Edith became a patron of the arts with husband Harold McCormick (son of Cyrus McCormick) that included the Chicago Grand Opera, a company that predated the Lyric. She was also instrumental in forming the Krenn & Dato real estate company and founding Brookfield Zoo.
It was the Brookfield property that started Ross on her “Edith” journey about 10 years ago.
“I became interested in Edith when I wrote Brookfield Zoo’s history book Let the Lions Roar, because she donated the land that started the zoo. In fact, the first line of that book is “An unusual woman made Brookfield Zoo possible,” Ross said during an email-interview.
“Unusual woman” is only a hint to whom readers will meet in the book. It is filled with family members and recipients of her patronage who have their own views of Edith and her spending. She acquired costly jewels and antiques but was also interested in affordable housing for young, first-time home buyers.
Readers may well believe some of her actions are the result of what is considered expected of a wealthy woman. The book reveals Edith’s and her family’s ideas on women’s and men’s places in society that may explain the neuroses that plagued her and other family members.
When asked about indications of Edith’s inner feelings when researching her subject’s life and times, Ross said, “For Edith, duty was front and foremost. Whereas in her childhood it was duty to God and parents, Edith later internalized that to be duty to society (entertaining, spending, employing, underwriting). I, personally, do not believe she ever allowed herself to fully experience her emotions.”
The book mentions that Edith believed she was part of King Tut’s life in an earlier incarnation. After reading Edith: The Rogue Rockefeller McCormick, I wonder what or whom she would like to be if she could come back during the 2020s when women appear to be doing better in the gender-discrimination battle.

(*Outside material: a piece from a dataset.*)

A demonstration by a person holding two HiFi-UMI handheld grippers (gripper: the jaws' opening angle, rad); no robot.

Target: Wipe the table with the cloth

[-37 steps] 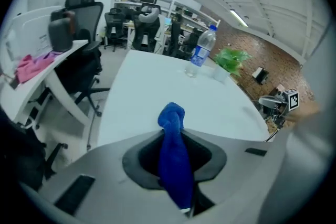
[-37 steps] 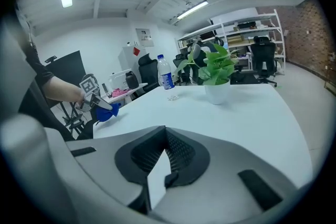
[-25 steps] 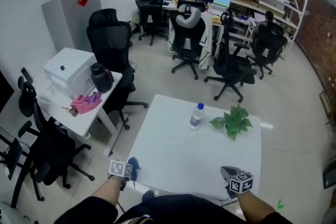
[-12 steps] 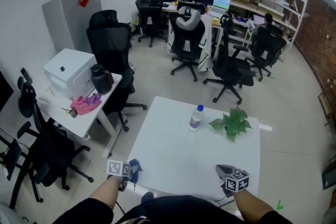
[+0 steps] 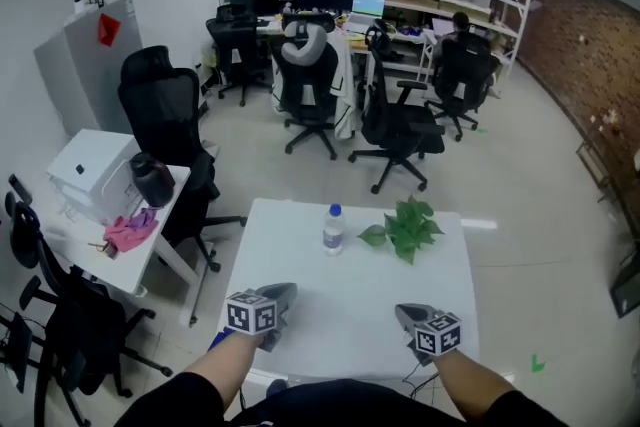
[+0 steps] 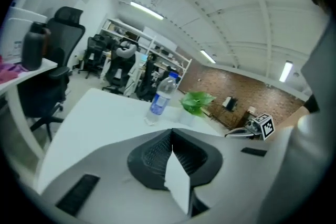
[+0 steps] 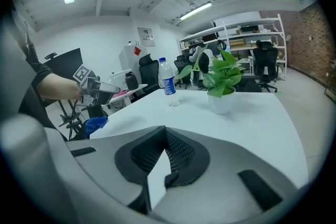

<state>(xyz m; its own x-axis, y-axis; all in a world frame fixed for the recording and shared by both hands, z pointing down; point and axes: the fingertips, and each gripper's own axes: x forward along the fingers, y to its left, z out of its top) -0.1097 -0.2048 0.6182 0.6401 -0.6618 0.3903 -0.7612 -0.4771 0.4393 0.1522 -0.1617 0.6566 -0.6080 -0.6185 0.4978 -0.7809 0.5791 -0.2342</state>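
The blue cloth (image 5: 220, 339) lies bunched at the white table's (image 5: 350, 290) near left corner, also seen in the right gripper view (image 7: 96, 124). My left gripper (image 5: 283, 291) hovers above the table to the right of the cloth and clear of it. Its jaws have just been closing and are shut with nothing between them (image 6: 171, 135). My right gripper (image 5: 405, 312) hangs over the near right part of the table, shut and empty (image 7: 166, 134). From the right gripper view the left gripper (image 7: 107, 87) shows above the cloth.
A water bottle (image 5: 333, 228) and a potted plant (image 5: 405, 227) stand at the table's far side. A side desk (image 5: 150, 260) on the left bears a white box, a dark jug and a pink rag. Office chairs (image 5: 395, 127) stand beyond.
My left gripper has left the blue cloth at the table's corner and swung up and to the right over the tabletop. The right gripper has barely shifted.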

Some Chicago Edith connections
North of Chicago lies an upscale Lake Forest, IL subdivision known as Villa Turicum. The entry street off Sheridan Road is McCormick Drive. A short way in is Rockefeller Road. Villa Turicum was the 300-acre Italianate summer estate of Edith Rockefeller McCormick.
Nearby is an approximately 200 acre Highland Park, IL neighborhood north of IL Rte 22 known as the Highlands where there are Krenn and Dato Avenues. Edith’s longtime friend, Edwin Krenn, and Edward Dato, formed Krenn & Dato, a highly successful, nationally known real estate business backed by Edith until it over expanded.
Edith: The Rogue Rockefeller McCormick by Andrea Friederici Ross, (Southern Illinois University Press, 2020, $29.95).